Most of studies are focused on age estimation either from faces or from voices exclusively. Indeed, faces can provide a large variety of information such as the ethnic group, the gender, the emotional state and the age (Bruce & Young, 1986). In the same way, independently of the content of speech, voices can provide a considerable amount of information on speaker’s identity, gender, height, weight or age (Hughes & Gallup, 2008). Voices are often considered as the auditory counterparts of faces (Belin, Fecteau, & Bédard, 2004). Physical changes that occur with ageing affect both face and voice and therefore the apparent age. From childhood to adulthood, there are changes in head shape, in nose shape, in jaw bones, and in forehead. The face becomes more elongated with time (see Rhodes, 2009 for a review). The end of growth occurs at approximately 20 years of age and later wrinkling and creasing start, skin color changes, and hair becomes grey (Burt & Perrett, 1995). Regarding the voice, with age, there are changes in phonatory and articulatory systems. These changes affect the oral cavity, pulmonary function, and laryngeal function (Ramig & Ringel, 1983; Ryan & Burk, 1974). A number of hormonal changes also influence the sound of the voice. For instance, at the puberty the transition from a child-sounding voice to a mature, adult, voice is due to a hormonal surge (Hughes & Rhodes, 2010). Given the myriad of changes that age generates on face and voice, numerous cues are indicative of age and can be used to estimate the age. Moreover, although, in the situations described above, multiple cues for estimating a person’s age are available, in other situations the only pieces at our disposal are photographs of a face or the recording of a voice. For instance, in numerous situations of testimony, the perpetrator is hooded or the aggression occurred during the night so that the witness cannot base age estimation on the face but well on the voice. In everyday life, during a phone call, the voice is the only indicator of the age. In addition, in the era of Internet and social networks, it is common to estimate the age of unknown persons from pictures.

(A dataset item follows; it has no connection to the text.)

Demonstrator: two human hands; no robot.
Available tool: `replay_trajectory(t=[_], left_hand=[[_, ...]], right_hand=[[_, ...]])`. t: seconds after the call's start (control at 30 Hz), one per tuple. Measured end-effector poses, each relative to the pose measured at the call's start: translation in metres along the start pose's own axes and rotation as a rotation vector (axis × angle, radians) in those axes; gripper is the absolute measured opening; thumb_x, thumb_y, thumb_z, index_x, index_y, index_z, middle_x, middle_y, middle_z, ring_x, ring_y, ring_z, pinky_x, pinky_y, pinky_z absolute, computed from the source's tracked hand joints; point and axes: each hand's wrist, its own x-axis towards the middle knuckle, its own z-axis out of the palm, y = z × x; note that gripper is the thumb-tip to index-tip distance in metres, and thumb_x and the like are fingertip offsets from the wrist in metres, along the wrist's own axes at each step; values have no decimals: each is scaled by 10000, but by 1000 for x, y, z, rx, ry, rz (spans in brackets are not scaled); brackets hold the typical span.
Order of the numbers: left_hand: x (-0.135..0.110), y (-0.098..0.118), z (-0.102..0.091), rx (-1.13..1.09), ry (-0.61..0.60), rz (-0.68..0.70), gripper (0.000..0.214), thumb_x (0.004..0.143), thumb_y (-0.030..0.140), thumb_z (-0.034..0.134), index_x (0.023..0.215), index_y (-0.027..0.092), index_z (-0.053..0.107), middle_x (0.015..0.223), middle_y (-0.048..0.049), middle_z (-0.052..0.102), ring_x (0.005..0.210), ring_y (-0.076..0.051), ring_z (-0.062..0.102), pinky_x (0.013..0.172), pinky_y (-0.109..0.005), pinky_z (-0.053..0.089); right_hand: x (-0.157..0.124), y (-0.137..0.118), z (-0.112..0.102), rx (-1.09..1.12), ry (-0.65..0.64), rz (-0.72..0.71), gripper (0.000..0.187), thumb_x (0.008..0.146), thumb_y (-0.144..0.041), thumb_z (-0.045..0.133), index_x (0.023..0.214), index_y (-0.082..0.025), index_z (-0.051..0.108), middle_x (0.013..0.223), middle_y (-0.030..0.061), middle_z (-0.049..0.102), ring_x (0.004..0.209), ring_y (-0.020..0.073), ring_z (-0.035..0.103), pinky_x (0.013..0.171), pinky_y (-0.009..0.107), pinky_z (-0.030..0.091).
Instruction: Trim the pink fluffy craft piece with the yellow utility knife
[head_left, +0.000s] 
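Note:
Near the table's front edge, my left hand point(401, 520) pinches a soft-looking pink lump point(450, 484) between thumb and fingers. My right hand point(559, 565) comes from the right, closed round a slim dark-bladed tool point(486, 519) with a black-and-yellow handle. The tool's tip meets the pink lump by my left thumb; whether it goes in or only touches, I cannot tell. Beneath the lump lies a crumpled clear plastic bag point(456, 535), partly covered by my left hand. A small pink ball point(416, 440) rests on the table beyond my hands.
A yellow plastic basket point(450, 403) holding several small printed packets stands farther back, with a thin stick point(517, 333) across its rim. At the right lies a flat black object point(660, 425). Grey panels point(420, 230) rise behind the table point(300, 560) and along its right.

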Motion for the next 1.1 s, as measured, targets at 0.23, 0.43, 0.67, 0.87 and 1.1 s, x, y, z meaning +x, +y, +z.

Given that numerous cues in faces and voices are indicative of age, the main question investigated in age estimation is to know whether people are able to distinguish these cues of age and therefore estimate accurately the age from a face or a voice. The first section of this review addresses the question of the accuracy of age estimation from faces and voices.

Accuracy of age estimation

The comparison between faces and voices about the accuracy in age estimation is complicated by the difference of methods and dependent variables used in studies. In age estimation from voices, some researchers have asked to categorize voices into an age range (e.g., Cerrato, Falcone, & Paolini, 2000; Neiman & Applegate, 1990; Ptacek & Sander, 1966; Shipp & Hollien, 1969). This task is also used with faces but mainly in studies with children (Anastasi & Rhodes, 2005) or as a distractive task in studies on face recognition (Anastasi & Rhodes, 2006). Other methods of categorisation used with faces were sorting tasks and discrimination tasks. In the formers, participants were asked to rank faces from the youngest to the oldest (Pittenger & Shaw, 1975). The latters required participants to distinguish the oldest or youngest between two faces (George, Hole, & Scaife, 2000). In all these cases, the categorization of face or voice into an age range is highly accurate. Indeed, Ptacek and Sander (1966) reported that listeners were able to sort voices into two categories (under age 35 or over age 65) with a percentage of correct responses of 78% from prolonged vowels and of 99% from speech. In age estimation from faces, Anastasi and Rhodes (2006) showed that young participants sorted photographs into three age range (18–25 years, 35–45 years, 55–75 years) with a percentage of correct responses of 83.1%.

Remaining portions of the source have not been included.